The clock is ticking, but MLB and its players are staying apart

Players have looked for a range of improvements: younger players get compensation faster, create ways for players to get to salary arbitration and free bureaus faster, raise luxury tax thresholds (from $210 million to $245 million), share revenue by $100 million, curtailing service time, manipulation, and forcing teams to be more competitive through a handful of measures, including changes to the amateur draw (a draft lottery for the top eight picks).

However, owners believe that baseball players have the best deal in professional sports — MLB is the only one of the four major North American professional leagues with no salary cap.

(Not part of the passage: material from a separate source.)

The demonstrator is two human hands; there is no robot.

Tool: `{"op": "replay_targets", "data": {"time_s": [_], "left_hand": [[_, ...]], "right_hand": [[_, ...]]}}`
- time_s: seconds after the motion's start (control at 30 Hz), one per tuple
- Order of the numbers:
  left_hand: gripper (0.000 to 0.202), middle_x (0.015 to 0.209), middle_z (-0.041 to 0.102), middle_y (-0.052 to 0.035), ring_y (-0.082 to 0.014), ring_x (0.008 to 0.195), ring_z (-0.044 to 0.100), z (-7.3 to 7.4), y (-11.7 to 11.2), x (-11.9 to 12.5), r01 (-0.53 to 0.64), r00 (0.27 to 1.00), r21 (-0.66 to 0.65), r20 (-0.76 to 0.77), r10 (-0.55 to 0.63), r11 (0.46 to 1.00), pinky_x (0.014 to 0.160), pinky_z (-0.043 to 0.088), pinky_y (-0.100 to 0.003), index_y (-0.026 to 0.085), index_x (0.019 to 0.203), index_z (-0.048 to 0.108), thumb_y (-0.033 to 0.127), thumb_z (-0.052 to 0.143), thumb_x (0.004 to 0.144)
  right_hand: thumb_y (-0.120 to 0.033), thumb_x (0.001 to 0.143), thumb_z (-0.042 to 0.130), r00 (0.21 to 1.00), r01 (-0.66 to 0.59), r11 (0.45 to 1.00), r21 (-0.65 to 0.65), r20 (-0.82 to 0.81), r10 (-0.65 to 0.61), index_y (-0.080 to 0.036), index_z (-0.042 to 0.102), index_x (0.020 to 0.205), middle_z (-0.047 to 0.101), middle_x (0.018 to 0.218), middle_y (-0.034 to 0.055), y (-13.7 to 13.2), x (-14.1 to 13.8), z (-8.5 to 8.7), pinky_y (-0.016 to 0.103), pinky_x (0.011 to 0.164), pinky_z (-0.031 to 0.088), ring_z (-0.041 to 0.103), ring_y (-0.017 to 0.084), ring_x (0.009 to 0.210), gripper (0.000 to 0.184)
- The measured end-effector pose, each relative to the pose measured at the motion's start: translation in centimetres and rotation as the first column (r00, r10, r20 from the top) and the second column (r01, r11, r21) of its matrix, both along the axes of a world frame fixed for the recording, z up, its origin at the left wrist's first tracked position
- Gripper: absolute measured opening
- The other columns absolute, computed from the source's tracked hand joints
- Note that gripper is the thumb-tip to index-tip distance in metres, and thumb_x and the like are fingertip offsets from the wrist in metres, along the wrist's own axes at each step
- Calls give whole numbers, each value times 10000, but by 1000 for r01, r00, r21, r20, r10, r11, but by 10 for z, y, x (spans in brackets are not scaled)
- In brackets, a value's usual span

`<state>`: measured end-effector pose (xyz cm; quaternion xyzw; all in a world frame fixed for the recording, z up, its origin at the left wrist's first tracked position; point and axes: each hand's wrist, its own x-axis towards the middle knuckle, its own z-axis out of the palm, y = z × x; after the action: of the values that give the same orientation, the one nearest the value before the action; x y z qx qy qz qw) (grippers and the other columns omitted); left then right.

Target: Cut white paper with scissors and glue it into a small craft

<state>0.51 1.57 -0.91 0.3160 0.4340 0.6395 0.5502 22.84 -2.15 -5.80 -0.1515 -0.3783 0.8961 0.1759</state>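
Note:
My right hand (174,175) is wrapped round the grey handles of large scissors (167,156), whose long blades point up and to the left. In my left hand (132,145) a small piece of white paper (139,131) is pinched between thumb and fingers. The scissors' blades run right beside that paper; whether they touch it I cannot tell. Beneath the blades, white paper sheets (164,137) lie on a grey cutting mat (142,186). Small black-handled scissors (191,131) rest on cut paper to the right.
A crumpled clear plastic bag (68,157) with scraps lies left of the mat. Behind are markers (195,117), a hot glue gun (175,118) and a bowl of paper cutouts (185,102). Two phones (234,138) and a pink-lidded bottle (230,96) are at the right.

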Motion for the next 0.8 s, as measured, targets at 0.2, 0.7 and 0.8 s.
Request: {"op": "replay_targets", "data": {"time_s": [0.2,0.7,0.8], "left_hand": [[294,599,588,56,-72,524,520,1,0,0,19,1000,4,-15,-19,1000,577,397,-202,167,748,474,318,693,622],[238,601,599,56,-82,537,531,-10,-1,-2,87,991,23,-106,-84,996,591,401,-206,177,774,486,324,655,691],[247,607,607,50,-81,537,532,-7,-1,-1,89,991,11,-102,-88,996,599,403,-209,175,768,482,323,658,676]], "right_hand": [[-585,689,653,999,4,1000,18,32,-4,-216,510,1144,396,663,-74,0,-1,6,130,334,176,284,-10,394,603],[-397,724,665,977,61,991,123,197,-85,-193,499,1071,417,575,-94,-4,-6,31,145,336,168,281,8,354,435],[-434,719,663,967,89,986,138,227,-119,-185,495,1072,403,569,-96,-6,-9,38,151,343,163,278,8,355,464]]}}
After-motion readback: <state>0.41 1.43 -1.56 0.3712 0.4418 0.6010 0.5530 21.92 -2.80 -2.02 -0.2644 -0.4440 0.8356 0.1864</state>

MLB Commissioner Rob Manfred drew some of the league’s lines in the sand last month, saying there would be no changes in revenue sharing or the amount of time a player needs to reach the free desk. He also characterized the union’s requests as “collectively the most extreme set of proposals in their history.”

Among MLB’s previous proposals, some of which have been rejected by the union: a salary cap for clubs ($100 million) along with a lower luxury tax threshold ($180 million) – or more modest increases in the luxury tax threshold (starting at $214 million) without a floor but with steeper penalties for passing; elimination of draft pick compensation, which penalizes teams for signing top free players; a review of the salary arbitration system; smaller increases in league minimum wages and making free choice based on age (29.5) rather than length of service (six years).

(There is some agreement between the parties on things like a universal designated batter and extended playoffs, although MLB has proposed a 14-team format and the union has called for 12.)

In the course of the lockout, the parties met twice before Thursday, but those meetings were intended to discuss matters not related to the major economic hurdles. The CBA is a big document that governs everything in sports — from season length to roster sizes to domestic violence policies to economic structure — so there’s a lot to agree on.

Deals often come about when deadlines get closer and closer. MLB and its players are already past the December 1 CBA expiration date. The next pressure point is mid-February, when pitchers and catchers are expected to report to their camps in Arizona and Florida.

Players don’t miss out on a paycheck in the off-season, nor during spring training, when they receive allowances. Salary begins when the regular season does. During the lockout there must be no contact between team officials and players, and players are not allowed in the club facilities. Hundreds of free agent players remain unsigned, including stars like Freddie Freeman and Carlos Correa.